*Exercise brief*. In the entries below, begin at the line that has "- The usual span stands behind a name" and stop after the line that has "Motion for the"; output those lines exactly, leaving out pictures.

(Listed records)

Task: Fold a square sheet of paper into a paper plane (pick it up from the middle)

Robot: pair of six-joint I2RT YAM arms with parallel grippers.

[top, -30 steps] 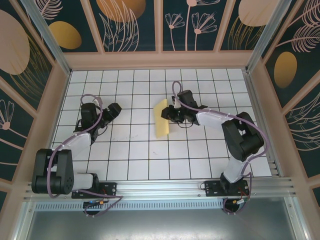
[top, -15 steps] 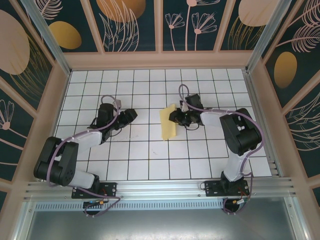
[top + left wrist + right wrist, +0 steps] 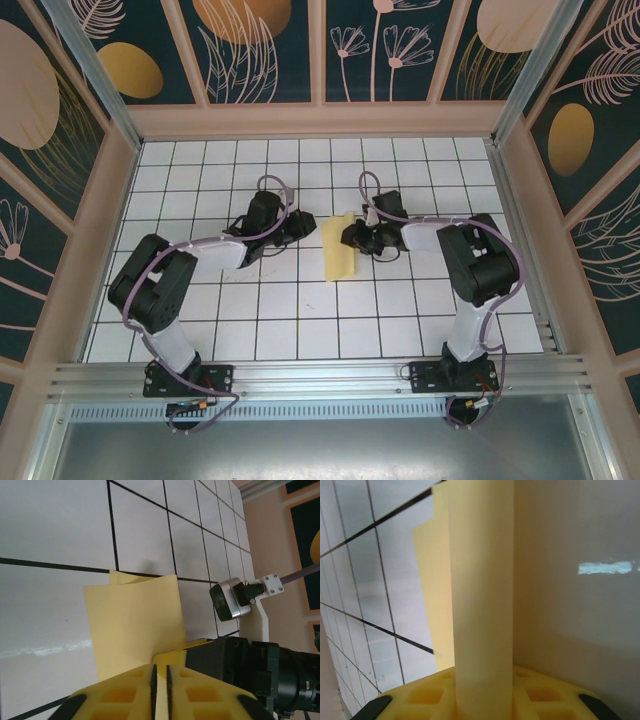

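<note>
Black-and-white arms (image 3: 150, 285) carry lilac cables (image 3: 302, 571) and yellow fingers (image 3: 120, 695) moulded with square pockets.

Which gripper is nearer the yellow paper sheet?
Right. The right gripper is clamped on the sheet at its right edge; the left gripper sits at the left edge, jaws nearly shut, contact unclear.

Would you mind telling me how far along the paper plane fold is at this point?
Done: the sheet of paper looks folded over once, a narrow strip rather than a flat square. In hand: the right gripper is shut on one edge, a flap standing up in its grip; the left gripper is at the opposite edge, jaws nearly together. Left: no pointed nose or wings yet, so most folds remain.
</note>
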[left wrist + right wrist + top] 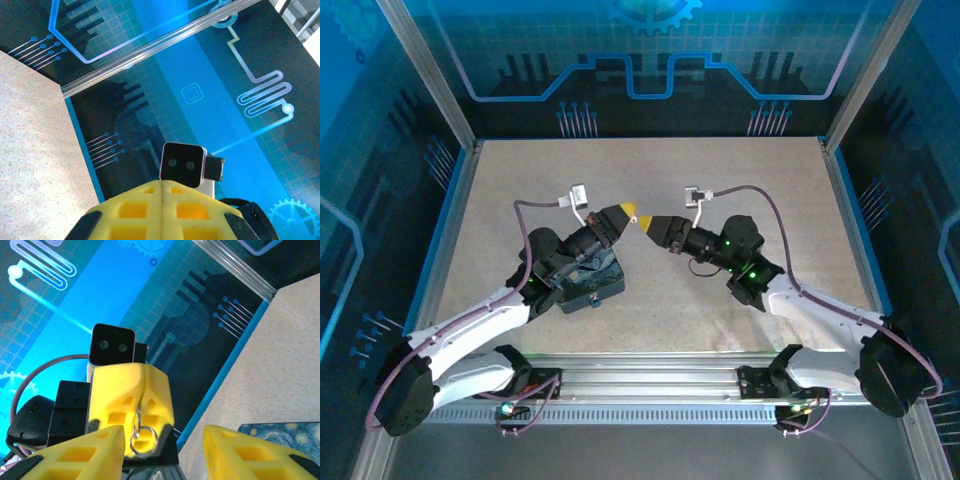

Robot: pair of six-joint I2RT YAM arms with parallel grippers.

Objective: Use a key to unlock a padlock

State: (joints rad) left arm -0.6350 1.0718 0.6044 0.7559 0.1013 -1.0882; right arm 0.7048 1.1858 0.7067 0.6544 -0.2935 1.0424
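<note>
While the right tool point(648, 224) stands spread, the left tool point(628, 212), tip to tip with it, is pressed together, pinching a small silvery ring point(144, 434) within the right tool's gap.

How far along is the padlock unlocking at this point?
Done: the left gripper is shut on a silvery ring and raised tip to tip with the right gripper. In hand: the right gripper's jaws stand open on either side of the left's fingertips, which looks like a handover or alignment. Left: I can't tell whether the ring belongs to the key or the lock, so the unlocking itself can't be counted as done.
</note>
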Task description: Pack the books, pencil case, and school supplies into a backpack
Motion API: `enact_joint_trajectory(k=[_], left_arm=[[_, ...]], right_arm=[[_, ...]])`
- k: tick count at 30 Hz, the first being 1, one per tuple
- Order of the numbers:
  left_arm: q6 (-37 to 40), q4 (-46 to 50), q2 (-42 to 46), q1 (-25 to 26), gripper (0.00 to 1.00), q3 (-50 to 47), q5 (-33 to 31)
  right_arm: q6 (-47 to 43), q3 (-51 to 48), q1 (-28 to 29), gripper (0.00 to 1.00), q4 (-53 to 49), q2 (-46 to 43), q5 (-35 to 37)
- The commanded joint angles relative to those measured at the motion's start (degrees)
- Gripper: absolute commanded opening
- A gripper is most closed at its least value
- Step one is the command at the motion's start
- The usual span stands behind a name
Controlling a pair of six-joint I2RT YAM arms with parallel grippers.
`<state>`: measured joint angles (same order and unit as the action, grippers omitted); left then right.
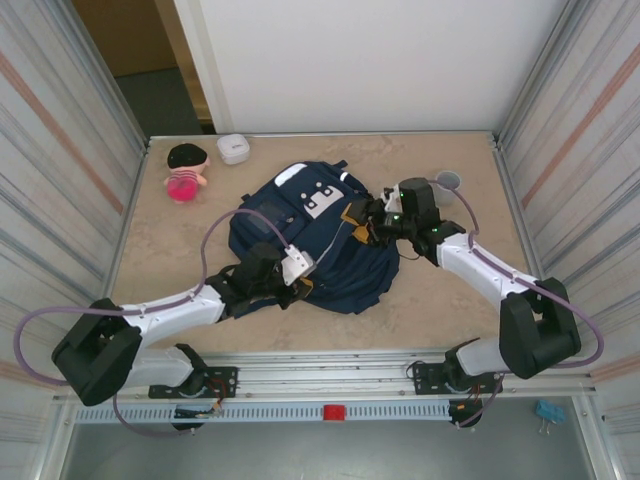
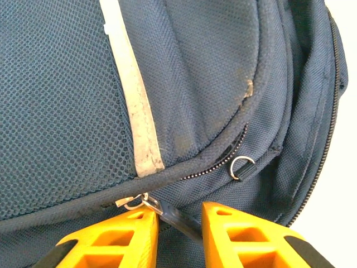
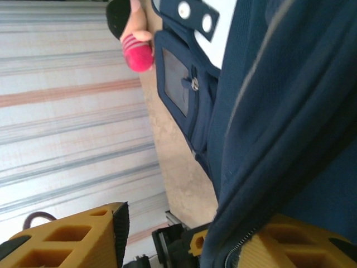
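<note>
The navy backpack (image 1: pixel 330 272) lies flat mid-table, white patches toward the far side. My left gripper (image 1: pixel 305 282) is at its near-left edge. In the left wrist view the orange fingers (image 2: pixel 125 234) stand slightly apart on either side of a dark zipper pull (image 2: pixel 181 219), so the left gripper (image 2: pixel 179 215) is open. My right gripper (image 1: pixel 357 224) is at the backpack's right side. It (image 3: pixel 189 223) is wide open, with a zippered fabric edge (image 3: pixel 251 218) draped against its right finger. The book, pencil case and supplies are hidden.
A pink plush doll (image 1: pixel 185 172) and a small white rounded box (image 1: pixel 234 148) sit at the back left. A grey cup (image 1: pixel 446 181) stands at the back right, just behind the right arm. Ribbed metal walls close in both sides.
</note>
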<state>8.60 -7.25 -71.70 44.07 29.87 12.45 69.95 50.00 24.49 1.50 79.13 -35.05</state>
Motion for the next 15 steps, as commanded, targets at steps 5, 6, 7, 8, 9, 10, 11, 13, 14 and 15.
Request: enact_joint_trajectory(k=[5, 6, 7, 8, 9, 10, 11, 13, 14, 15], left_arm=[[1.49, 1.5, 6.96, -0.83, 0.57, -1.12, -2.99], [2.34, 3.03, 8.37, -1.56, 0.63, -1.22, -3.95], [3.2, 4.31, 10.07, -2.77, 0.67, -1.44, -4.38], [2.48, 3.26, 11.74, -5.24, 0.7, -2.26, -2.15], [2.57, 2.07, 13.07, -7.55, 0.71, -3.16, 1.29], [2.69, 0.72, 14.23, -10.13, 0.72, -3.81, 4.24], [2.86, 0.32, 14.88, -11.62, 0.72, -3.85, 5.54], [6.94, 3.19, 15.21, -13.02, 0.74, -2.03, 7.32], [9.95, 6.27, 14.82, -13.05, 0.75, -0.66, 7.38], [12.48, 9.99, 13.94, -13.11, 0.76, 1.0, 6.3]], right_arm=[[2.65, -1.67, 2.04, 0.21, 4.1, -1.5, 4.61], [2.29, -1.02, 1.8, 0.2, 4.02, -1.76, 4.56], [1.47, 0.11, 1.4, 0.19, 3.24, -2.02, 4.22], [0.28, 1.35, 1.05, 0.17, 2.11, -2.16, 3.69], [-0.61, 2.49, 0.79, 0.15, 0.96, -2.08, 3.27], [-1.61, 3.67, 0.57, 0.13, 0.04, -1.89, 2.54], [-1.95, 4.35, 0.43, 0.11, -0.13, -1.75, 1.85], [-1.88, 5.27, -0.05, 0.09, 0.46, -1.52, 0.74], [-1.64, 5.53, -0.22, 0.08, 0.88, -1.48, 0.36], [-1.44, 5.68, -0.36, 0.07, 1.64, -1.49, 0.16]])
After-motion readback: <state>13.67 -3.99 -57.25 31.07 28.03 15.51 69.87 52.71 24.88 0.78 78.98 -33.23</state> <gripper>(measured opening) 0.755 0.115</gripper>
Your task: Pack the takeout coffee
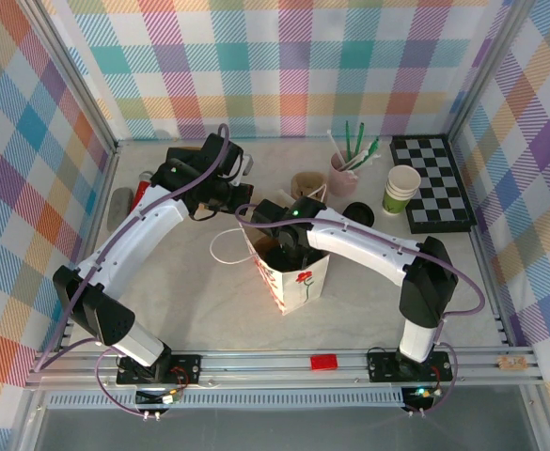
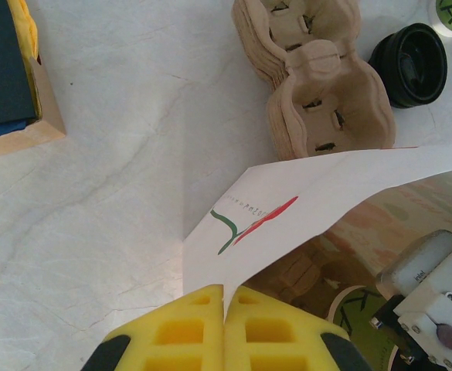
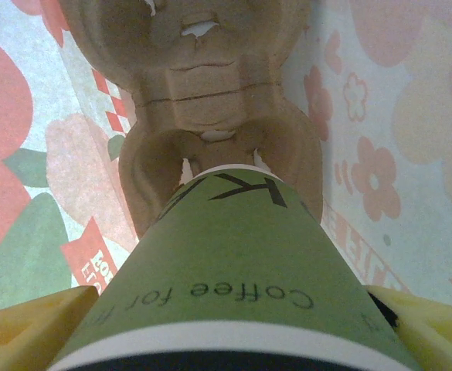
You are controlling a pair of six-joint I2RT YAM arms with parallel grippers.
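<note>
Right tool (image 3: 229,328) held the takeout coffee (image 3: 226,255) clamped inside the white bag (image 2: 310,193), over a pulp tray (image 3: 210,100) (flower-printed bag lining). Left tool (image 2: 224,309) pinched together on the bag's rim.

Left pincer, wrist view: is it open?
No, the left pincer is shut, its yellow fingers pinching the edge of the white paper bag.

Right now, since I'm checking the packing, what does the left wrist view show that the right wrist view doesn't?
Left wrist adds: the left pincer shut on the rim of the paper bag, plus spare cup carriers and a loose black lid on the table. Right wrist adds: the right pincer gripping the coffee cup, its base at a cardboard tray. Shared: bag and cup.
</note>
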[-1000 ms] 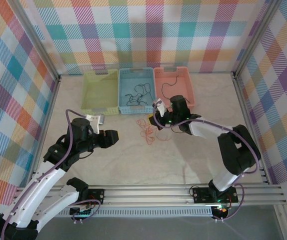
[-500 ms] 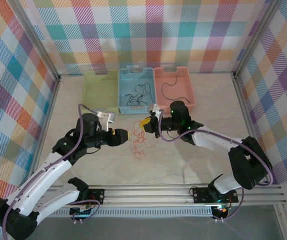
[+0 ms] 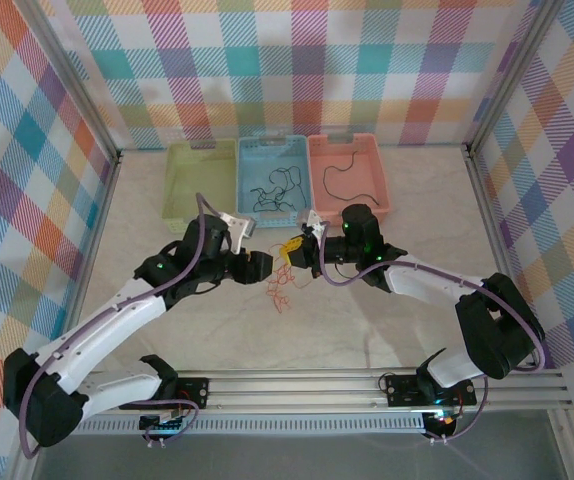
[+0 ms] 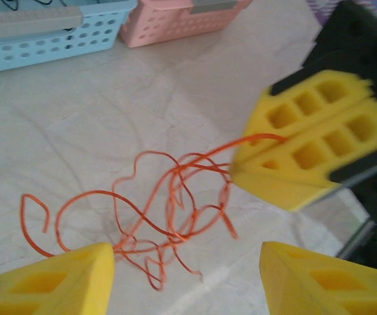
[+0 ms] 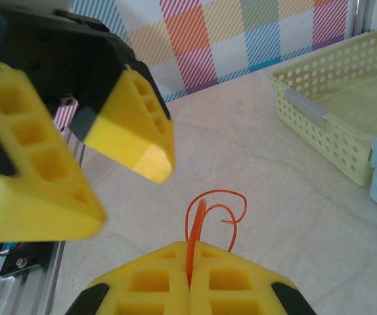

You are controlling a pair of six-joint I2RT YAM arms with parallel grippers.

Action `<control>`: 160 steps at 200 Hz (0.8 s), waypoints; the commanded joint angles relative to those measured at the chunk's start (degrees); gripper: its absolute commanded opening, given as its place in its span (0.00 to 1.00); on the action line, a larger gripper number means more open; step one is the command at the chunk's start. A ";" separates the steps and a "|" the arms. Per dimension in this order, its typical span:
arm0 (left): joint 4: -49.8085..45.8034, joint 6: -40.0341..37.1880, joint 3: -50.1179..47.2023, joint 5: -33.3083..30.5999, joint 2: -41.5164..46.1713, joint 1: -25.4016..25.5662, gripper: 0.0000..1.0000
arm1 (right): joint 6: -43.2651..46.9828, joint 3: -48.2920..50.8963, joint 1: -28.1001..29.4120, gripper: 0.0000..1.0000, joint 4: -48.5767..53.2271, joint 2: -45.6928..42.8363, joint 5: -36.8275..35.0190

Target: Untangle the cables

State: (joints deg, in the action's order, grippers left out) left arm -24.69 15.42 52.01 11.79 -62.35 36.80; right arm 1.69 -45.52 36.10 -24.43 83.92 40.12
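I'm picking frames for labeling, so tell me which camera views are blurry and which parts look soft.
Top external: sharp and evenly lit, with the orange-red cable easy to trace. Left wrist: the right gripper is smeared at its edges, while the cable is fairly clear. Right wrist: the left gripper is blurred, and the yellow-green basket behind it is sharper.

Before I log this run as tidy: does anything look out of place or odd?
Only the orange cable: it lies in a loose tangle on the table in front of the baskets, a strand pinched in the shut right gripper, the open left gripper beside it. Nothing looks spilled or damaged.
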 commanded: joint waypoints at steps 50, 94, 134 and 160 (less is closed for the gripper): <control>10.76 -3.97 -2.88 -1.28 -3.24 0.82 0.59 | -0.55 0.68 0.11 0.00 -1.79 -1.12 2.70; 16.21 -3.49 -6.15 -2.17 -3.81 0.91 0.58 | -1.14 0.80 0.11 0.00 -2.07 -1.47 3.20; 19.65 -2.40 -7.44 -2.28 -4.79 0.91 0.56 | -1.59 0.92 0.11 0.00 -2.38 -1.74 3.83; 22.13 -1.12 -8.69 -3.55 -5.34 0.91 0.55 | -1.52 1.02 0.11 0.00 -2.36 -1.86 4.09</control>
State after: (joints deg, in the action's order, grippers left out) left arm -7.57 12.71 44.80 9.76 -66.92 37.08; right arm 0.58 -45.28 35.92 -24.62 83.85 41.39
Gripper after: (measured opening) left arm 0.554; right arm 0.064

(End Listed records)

*Your response*.
- The usual span stands behind a name
Controlling a pair of six-joint I2RT YAM arms with parallel grippers.
`<state>`: measured joint angles (same order and unit as the action, grippers omitted); left then right.
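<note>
The navy backpack (image 1: pixel 330 272) lies flat mid-table, white patches toward the far side. My left gripper (image 1: pixel 305 282) is at its near-left edge. In the left wrist view the orange fingers (image 2: pixel 125 234) stand slightly apart on either side of a dark zipper pull (image 2: pixel 181 219), so the left gripper (image 2: pixel 179 215) is open. My right gripper (image 1: pixel 357 224) is at the backpack's right side. It (image 3: pixel 189 223) is wide open, with a zippered fabric edge (image 3: pixel 251 218) draped against its right finger. The book, pencil case and supplies are hidden.
A pink plush doll (image 1: pixel 185 172) and a small white rounded box (image 1: pixel 234 148) sit at the back left. A grey cup (image 1: pixel 446 181) stands at the back right, just behind the right arm. Ribbed metal walls close in both sides.
</note>
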<state>8.60 -7.25 -71.70 44.07 29.87 12.45 69.95 50.00 24.49 1.50 79.13 -35.05</state>
Motion for the next 15 steps, as commanded, targets at steps 5, 6, 7, 8, 9, 10, 11, 13, 14 and 15.

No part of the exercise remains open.